[[ Source material, beginning ]]
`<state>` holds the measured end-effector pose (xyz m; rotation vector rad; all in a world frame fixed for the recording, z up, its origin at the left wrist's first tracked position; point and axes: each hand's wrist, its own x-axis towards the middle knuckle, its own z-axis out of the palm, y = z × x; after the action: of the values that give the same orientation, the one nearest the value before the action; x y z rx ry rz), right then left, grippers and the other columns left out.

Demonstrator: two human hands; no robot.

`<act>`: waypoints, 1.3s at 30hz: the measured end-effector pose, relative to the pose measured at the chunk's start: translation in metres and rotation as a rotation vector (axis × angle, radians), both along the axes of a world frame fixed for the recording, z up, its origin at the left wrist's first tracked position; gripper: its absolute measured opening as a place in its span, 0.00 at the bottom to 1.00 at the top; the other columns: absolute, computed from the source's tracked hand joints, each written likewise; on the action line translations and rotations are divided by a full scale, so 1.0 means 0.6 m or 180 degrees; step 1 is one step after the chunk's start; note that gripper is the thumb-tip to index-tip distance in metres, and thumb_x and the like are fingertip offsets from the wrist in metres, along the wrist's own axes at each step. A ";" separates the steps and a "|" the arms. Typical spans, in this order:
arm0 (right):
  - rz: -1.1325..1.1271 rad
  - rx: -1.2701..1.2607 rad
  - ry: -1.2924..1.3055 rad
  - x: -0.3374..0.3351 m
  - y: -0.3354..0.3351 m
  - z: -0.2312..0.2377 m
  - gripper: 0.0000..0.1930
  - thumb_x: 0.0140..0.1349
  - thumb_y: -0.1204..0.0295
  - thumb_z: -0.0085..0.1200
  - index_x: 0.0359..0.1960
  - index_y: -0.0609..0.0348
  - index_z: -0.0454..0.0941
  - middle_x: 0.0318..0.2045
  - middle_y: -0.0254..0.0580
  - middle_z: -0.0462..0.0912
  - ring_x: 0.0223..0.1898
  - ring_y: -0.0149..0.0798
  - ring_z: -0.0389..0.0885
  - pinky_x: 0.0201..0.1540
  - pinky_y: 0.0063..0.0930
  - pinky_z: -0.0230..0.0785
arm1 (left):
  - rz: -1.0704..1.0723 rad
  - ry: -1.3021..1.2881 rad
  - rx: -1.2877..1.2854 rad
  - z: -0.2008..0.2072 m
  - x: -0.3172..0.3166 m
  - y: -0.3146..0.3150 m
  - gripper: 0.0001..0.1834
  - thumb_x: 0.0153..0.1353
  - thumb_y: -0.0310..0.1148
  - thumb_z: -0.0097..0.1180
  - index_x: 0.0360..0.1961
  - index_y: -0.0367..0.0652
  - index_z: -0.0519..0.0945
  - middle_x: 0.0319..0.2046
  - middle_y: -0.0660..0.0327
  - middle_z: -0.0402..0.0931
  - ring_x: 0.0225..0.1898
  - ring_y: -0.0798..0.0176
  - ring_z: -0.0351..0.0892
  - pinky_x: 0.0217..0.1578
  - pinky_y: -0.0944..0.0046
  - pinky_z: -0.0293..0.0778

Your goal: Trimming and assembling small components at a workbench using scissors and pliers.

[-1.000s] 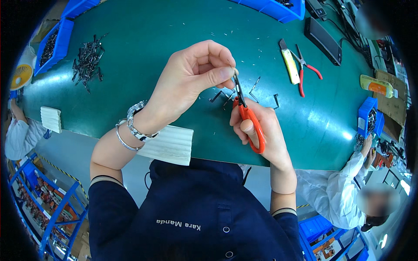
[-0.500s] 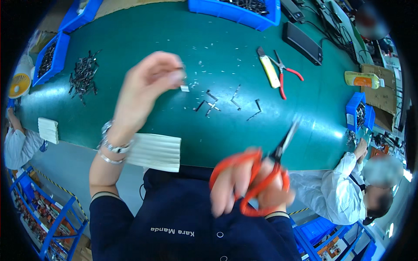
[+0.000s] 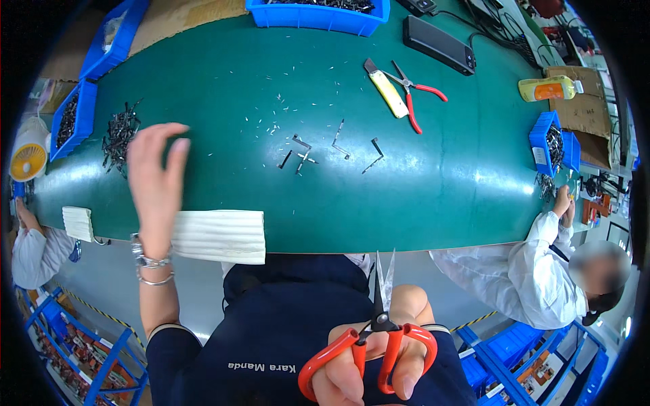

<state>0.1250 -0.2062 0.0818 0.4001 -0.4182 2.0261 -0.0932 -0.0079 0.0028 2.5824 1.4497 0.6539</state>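
Observation:
My right hand grips a pair of red-handled scissors, fingers through the loops. Their blades are slightly parted and point away from me, just off the table's near edge. Over the left part of the table, my left hand is empty, with thumb and fingers apart. Right beside its fingertips lies a pile of small dark strip-like parts. Several bent black pieces lie in the middle of the green table, and tiny white scraps are scattered just beyond them.
A white ridged pad lies along the near edge. Farther right are a yellow-handled cutter, red-handled pliers and a black device. Blue bins of dark parts line the table. Co-workers in white sit at both sides.
My left hand has moved left from the white scraps to the dark pile, its fingers now spread. My right hand has drawn the scissors back toward me, and their blades have swung to point straight ahead.

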 end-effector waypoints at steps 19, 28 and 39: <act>0.0189 -0.0389 0.0126 0.010 -0.043 -0.019 0.25 0.63 0.58 0.57 0.52 0.60 0.61 0.41 0.49 0.72 0.37 0.34 0.72 0.40 0.25 0.66 | -0.1587 0.0290 -0.0642 -0.004 0.186 -0.052 0.08 0.53 0.29 0.63 0.31 0.44 0.74 0.33 0.63 0.70 0.37 0.58 0.70 0.37 0.59 0.68; 0.0073 -0.0294 0.0216 -0.007 -0.059 -0.024 0.26 0.62 0.60 0.57 0.54 0.60 0.62 0.42 0.51 0.72 0.38 0.36 0.72 0.42 0.27 0.66 | -0.1548 -0.0152 -0.1106 0.015 0.181 -0.041 0.07 0.56 0.27 0.61 0.33 0.42 0.74 0.27 0.62 0.73 0.31 0.57 0.75 0.34 0.59 0.71; -0.0552 -0.0394 -0.1537 0.076 0.026 -0.049 0.17 0.58 0.64 0.62 0.40 0.62 0.71 0.32 0.42 0.78 0.36 0.35 0.76 0.39 0.25 0.68 | -0.1532 -0.0908 -0.2073 0.027 0.188 -0.024 0.12 0.59 0.25 0.58 0.46 0.41 0.78 0.29 0.58 0.78 0.31 0.62 0.81 0.35 0.65 0.75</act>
<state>0.1703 -0.1909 0.0526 -0.2043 -0.5939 1.9542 0.0195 -0.0224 0.0192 2.0859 0.7373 0.3735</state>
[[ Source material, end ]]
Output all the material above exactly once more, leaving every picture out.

`<state>` holds the measured end-effector pose (xyz m; rotation vector rad; all in a world frame fixed for the recording, z up, its origin at the left wrist's first tracked position; point and axes: each hand's wrist, its own x-axis towards the middle knuckle, its own z-axis out of the palm, y = z × x; after the action: of the values that give the same orientation, the one nearest the value before the action; x y z rx ry rz), right then left, grippers and the other columns left out.

Demonstrator: two human hands; no robot.

`<act>`: waypoints, 1.3s at 30hz: the measured end-effector pose, relative to the pose measured at the chunk's start: translation in metres and rotation as a rotation vector (axis × angle, radians), both along the axes of a world frame fixed for the recording, z up, its origin at the left wrist's first tracked position; gripper: its absolute measured opening as a place in its span, 0.00 at the bottom to 1.00 at the top; the other columns: absolute, computed from the source's tracked hand joints, each written likewise; on the action line translations and rotations are divided by a full scale, so 1.0 means 0.6 m or 180 degrees; step 1 is one step after the chunk's start; note that gripper is the thumb-tip to index-tip distance in metres, and thumb_x and the like are fingertip offsets from the wrist in metres, along the wrist's own axes at each step. A ";" separates the steps and a "|" the arms. Typical spans, in this order:
arm0 (right):
  - rz: -1.1325..1.1271 rad
  - rx: -1.2701..1.2607 rad
  - ry: -1.2924..1.3055 rad
  - x: -0.3374..0.3351 m
  - y: -0.3354..0.3351 m
  - z: -0.2312..0.2377 m
  - gripper: 0.0000..0.1930
  - thumb_x: 0.0140..0.1349
  - thumb_y: -0.1204..0.0295
  - thumb_z: -0.0085..0.1200
  - index_x: 0.0359..0.1960
  - index_y: -0.0609..0.0348
  - index_z: -0.0454..0.0941
  - middle_x: 0.0318..0.2045
  - middle_y: -0.0254..0.0580
  - middle_z: -0.0462..0.0912
  - ring_x: 0.0223..0.1898
  - ring_y: -0.0149..0.0798
  - ring_z: -0.0389..0.0885
  - pinky_x: 0.0201..0.1540
  - pinky_y: 0.0063..0.0930
  - pinky_z: -0.0230..0.0785
arm1 (left):
  - rz: -1.0704..1.0723 rad
  - ry: -1.3021..1.2881 rad
  - rx: -1.2877..1.2854 rad
  - z: -0.2008..0.2072 m
  - x: -0.3172..0.3166 m
  - y: -0.3146..0.3150 m
  - gripper: 0.0001..0.1834
  - thumb_x: 0.0153..0.1353
  - thumb_y: -0.0310..0.1148
  - thumb_z: -0.0097..0.1180
  - index_x: 0.0360..0.1961
  - index_y: -0.0367..0.0652
  - index_z: -0.0519..0.0945
  - middle_x: 0.0319..0.2046
  - middle_y: -0.0660..0.0327
  - middle_z: -0.0402..0.0931
  - ring_x: 0.0225..0.1898
  - ring_y: -0.0798..0.0176
  - ring_z: -0.0351..0.0892
  - pinky_x: 0.0217..0.1578
  - pinky_y: -0.0944..0.0046
  - pinky_z: -0.0293..0.0778

Your goal: Trimming and assembling small components at a workbench using scissors and pliers.

[-1.000s] 
[-0.500s] 
[+0.000s] 

<state>0.1250 -0.2062 0.0818 0.4001 -0.4182 2.0261 -0.0932 -0.0079 0.0028 2.5824 1.4497 0.6539</state>
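Observation:
My right hand grips a pair of red-handled scissors, fingers through the loops. Their blades are slightly parted and point away from me, just off the table's near edge. Over the left part of the table, my left hand is empty, with thumb and fingers apart. Right beside its fingertips lies a pile of small dark strip-like parts. Several bent black pieces lie in the middle of the green table, and tiny white scraps are scattered just beyond them.
A white ridged pad lies along the near edge. Farther right are a yellow-handled cutter, red-handled pliers and a black device. Blue bins of dark parts line the table. Co-workers in white sit at both sides.
My left hand has moved left from the white scraps to the dark pile, its fingers now spread. My right hand has drawn the scissors back toward me, and their blades have swung to point straight ahead.
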
 end-effector waypoints at steps 19, 28 and 39: <act>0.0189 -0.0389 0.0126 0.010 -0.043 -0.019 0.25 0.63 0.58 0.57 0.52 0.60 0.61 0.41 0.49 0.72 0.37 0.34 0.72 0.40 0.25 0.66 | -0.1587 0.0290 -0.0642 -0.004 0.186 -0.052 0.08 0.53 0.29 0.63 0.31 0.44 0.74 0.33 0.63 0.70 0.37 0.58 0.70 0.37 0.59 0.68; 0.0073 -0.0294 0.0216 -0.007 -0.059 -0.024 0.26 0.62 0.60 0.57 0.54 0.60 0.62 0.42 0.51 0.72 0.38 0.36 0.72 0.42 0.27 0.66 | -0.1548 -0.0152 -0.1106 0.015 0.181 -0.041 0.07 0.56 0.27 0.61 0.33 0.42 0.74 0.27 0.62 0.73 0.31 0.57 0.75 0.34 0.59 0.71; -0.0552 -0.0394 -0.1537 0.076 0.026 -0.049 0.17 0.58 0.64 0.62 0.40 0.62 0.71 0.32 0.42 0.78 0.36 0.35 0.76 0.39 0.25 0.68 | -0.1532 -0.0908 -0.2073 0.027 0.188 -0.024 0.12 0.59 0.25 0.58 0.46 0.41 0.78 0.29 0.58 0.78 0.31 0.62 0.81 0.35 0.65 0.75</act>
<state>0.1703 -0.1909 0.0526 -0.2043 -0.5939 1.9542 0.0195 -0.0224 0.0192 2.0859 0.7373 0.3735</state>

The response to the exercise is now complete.